In every other discipline, practice is supposed to push your limits, expose you to new things, resemble the "real thing", or just refresh your memory of fundamentals.
But the whole "10110100100 code program everyday" movement only focuses on the last one.
Coding for relaxation is fine, but I don't feel that I would learn all the things I want to learn particularly efficiently by fussing with some suckless app source code on a weekend.
Plus, there are only 24 hours a day, and people who code so much there's no room for anything else... are often insufferably boring and lack an appreciation for anything with no screen.
And of course the Digital Ankleweight effect. If you use a lot of DIY tools you have to maintain, it can... really take a lot of time on a constant basis. It's pretty freeing to use more standard tools and just... not have to worry about it. It's like what minimalists are trying to go for, but more effective, because you're directly going after stuff that actively hassles you not just the abstract "complexity" minimalists hate.
I'm all for continued education, it's the "Code noodling" without any real specific thought to what exactly it's meant to teach you, that I have doubts about.
I think practicing specific things you have considered and decided you want to learn, plus longer term projects and open source contribution, might be a lot more helpful than a lot of what people do.

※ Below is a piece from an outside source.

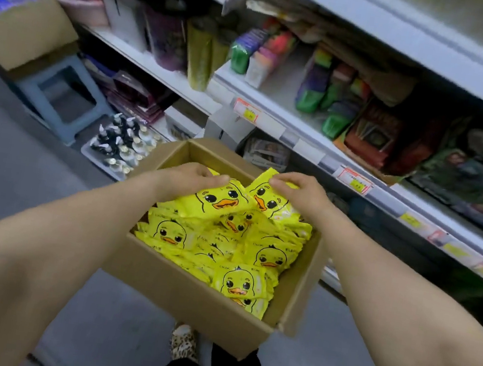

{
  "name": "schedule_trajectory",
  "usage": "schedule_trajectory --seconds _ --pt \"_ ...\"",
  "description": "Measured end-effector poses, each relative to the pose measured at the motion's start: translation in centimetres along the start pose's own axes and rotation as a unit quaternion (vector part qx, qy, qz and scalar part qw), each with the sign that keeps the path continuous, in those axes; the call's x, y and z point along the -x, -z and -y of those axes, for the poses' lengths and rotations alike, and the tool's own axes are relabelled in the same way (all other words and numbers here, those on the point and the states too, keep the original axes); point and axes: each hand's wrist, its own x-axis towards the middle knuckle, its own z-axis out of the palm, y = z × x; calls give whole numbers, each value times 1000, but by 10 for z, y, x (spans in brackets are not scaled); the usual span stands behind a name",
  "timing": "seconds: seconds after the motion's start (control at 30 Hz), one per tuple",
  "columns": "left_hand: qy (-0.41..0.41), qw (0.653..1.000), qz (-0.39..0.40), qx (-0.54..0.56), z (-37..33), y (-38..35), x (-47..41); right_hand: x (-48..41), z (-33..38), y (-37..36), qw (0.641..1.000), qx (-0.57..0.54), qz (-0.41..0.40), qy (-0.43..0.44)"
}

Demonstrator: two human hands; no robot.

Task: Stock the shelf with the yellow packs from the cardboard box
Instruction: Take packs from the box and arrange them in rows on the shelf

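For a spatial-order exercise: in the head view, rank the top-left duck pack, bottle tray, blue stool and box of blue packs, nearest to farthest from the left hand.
1. Top-left duck pack, held in the left hand.
2. Bottle tray, left on the floor.
3. Blue stool, farther left.
4. Box of blue packs, far left.

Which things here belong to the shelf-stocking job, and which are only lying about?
For the job: open brown cardboard box; yellow plastic duck-face packs inside it; left hand and right hand, each gripping a pack; white store shelf.
Lying about: blue plastic stool; second cardboard box holding blue packs; pink plastic basin; pale tray of small bottles.
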Motion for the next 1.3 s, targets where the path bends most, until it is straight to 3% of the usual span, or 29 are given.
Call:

A lot of great stuff happens in weekend projects, and also some mediocre stuff.
At my last job, I learned a lot more and could rely on more seasoned advice. It is something that I definitely miss, but we plan to hire soon, so I won't be alone forever :)

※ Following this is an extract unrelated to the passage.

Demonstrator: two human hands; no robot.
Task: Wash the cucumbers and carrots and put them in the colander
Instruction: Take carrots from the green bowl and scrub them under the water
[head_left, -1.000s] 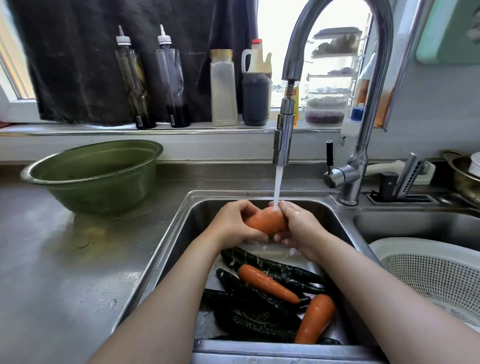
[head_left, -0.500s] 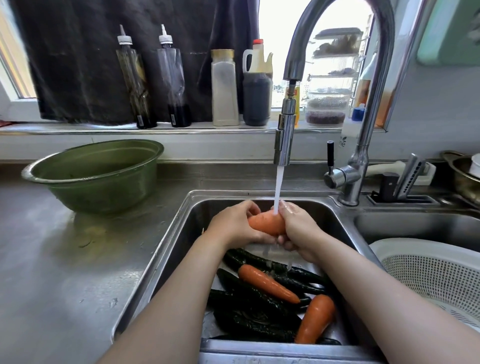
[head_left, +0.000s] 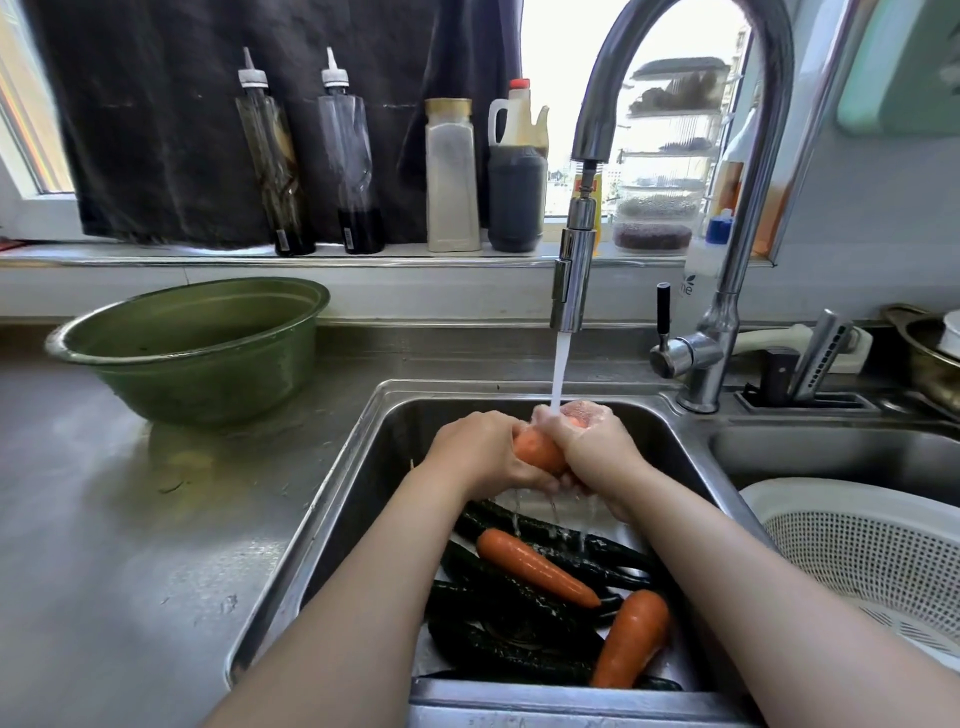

I liked this, but then they went on about automating their workflow (which is a great application of skills. They are correct).

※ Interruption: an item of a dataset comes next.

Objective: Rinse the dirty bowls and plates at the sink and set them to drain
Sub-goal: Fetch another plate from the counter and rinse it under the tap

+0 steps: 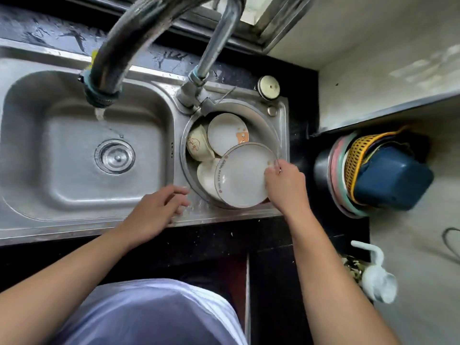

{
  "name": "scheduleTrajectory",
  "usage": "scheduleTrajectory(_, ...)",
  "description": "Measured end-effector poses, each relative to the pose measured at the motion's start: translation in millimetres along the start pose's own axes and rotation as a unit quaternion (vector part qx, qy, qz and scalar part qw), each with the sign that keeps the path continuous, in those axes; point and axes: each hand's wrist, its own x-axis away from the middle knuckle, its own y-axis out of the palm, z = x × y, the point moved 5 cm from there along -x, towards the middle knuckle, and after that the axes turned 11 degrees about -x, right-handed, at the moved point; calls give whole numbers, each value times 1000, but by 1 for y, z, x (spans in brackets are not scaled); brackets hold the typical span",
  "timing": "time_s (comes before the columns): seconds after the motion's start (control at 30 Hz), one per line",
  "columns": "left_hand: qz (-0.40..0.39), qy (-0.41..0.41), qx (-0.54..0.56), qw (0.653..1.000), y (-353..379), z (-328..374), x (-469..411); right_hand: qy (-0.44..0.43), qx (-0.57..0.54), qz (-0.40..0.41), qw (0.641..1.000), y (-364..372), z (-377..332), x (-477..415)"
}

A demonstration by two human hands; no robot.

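Over the round basin point(267, 125) (crockery inside), right hand point(286, 188) grips a plate point(245, 174); left hand point(154, 210) empty, half-open.

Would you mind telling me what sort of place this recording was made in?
Most likely a home kitchen. A steel double sink is set in a dark counter, its tap running, crockery such as a large plate fills the round basin, and plastic baskets are stacked beside it.

A wet black stone counter point(302, 115) is seen across the upper frame, a pale plastered wall point(388, 70) at upper right, and a beige tiled floor point(410, 235) at lower right, lit by daylight.
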Motion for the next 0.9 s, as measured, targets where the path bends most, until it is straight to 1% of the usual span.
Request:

It's just that I don't have a workflow that really benefits from automation. Whenever I introduce scripting and automation, I usually end up with concrete galoshes[0], and nothing is really gained. My automation is generally a run of SwiftLint, before compiling. I also automate Jazzy doc building. Other than that, I tend to be pretty manual, even for large projects, with repeated releases.
What I do, is ship often, and write Swift every day. I've been writing Swift every day for the last few years. I probably passed the "10,000 hours" mark, at least a couple of years ago. My GH ID Activity Graph[1] is solid green, and it's not "gamed," like so many people do with theirs.
I just write a lot of code; every single day.
I also like to ship stuff. That means actually doing what is necessary to move it out into the world. Push it out of the nest, so to speak. Lots of "boring" stuff, involved with that.
But I have found, that if you do it all the time, it basically becomes "muscle memory." When folks look at the code I write, they assume that I'm a slow, plodding programmer, because of all the structure and code docs.
Nothing could be farther from the truth. I write a lot of really high-Quality code; very quickly.
It's just habit.
[0] https://littlegreenviper.com/miscellany/concrete-galoshes/
Now that I'm full time at a start up, I've learned so much in the past year, not just about programming, but more about design, testing, tradeoffs, business, and DevOps.
The amount of skills a software engineer needs is much less of just programming than I thought. So many soft skills involved, so much design, so much practice and iteration.
It's absolutely amazing to see how much there is to learn. I can't see myself at that retail company again, just because everything was slow. They had very stable services and ops, no doubt, but since there was already a group of people to handle that task, I never learned it. At a start up, I need to do everything, and I love it so far.
That said, I can see it becoming overbearing at a certain point and wanting that slow down eventually, but I'll play it by ear.
It's a great industry to be a part of, and as a young developer, it's a very exciting future.